Operating the FM dial in the car recently has become akin to walking through the field of a lactose intolerant cow. This is to be expected, of course, from the commodity service jam-packed with stations peddling soul-decaying rap and monochromatic pop, but the biggest cow pat in the pasture is the presence of modern country stations, the False Prophets of this day and age. And if they are the False Prophets, then Luke Bryan is their Antichrist.

But I’m not sure whether to sue Rick Bragg or not. That’s not because I blame him for the end times, but it’s because, when I was getting ready to sit myself down and actually write something for once, I came up with a lead-in line that was a golden example of my fine literary skills. However, what do I find, but that Mr. Bragg used that exact same line in an exact same column as my continuing rant. I was and am incensed that the Man who makes Southern Living a barely bearable publication and who is the author of my go-to reading material when I’m occupying the commode would plagiarize my future brain’s genius. What kind of a reprehensible person would write something down in a nationally syndicated column that months later I would think of and plan to use in a college-level newspaper? That would be like Edgar Allan Poe stealing from John Green and his perpetually popular The Fault in our Stars, and if that happened, people would be rioting in the streets!

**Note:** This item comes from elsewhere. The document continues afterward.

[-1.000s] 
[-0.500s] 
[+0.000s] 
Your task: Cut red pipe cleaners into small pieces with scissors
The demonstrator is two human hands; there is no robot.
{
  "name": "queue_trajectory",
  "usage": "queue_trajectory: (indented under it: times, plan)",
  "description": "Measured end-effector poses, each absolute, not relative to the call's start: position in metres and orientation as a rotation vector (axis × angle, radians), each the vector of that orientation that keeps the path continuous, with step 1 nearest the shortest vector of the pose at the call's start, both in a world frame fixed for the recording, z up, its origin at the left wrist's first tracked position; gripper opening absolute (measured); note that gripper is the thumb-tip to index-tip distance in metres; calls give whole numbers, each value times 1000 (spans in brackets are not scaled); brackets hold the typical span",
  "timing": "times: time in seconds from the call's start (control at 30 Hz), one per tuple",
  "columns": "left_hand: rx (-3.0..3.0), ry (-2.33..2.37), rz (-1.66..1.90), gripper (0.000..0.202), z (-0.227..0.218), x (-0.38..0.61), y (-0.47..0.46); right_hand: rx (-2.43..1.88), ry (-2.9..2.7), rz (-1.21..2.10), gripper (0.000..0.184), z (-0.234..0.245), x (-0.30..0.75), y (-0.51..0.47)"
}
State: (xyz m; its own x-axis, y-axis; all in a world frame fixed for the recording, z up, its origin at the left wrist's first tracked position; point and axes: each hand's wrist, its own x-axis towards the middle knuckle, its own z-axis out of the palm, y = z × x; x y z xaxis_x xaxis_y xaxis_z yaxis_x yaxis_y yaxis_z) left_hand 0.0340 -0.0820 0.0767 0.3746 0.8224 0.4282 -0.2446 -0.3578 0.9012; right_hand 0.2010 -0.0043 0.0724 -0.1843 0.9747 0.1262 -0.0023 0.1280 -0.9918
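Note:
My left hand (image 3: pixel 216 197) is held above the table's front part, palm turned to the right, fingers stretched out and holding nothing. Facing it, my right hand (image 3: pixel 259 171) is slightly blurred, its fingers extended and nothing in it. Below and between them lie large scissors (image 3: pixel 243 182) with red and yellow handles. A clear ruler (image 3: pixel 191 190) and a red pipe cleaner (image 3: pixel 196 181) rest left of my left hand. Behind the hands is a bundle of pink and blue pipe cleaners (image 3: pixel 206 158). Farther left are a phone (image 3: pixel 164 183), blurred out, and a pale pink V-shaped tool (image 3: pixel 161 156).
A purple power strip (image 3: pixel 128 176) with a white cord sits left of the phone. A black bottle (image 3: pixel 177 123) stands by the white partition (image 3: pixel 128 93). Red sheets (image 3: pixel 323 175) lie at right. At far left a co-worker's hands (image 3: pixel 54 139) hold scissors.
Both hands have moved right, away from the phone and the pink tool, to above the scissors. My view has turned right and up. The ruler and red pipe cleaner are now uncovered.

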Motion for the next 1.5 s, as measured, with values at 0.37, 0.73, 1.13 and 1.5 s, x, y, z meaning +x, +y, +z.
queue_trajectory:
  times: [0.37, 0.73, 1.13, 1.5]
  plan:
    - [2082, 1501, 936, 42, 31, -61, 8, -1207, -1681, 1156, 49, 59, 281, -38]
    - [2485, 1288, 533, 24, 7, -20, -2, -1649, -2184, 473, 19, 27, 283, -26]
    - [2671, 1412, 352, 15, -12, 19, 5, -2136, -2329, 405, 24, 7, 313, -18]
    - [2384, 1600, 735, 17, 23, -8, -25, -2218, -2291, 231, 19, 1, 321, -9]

Now, a more principled person would let the first one in line stay as the first one in line (even if the red-nosed buffoon cut up to the front), but I have no principles, no morals, no restraint. I lose no sleep that my state as a misanthrope is impenetrable, but morals are worth jack-crap to someone whose brilliances were spirited away by a past version of a Pulitzer Prize winning journalist. I might sue. Most likely.

So I decided to press on, mostly because when you have acute insomnia and are up for three nights in a row stewing over a rant on pop country artists in a delirious haze, you tend not to care about ethical guidelines. Like to the point to where you would believe murder on a dirt road would be as normal as Thursday coming after Wednesday.

By the way, what’s so great about dirt roads?  Other than the tenuous nature of nostalgia hanging off the impression they give like moldy honey, there is very little that is objectively good about them, and there seems to be even less when considering “bro-country’s” unnatural affinity towards them. When considering their rutted tracks full of suspension destroying bumps and their gear clogging pea gravel and red clay, it is hard to rationalize the sensual tones paired with body-bumping bass that v-neck wearing freaks like Florida Georgia Line croon when considering the acts of depravity they’ll consecrate on the sides of those poor dirt roads. The way they swoon over those tracks makes it seem like when Judgment Day comes we’ll find out that there was a crucial mistranslation in the Bible, and in fact, we’ll see that heaven is paved with bricks of red clay, which sounds an awful lot like a country song verse.

Anyways, I have no clue what I’ve talked about. However, if you do know what I wrote about, send me an email, and I’ll send you a couple of bags of hard candy that I found under my sofa last week.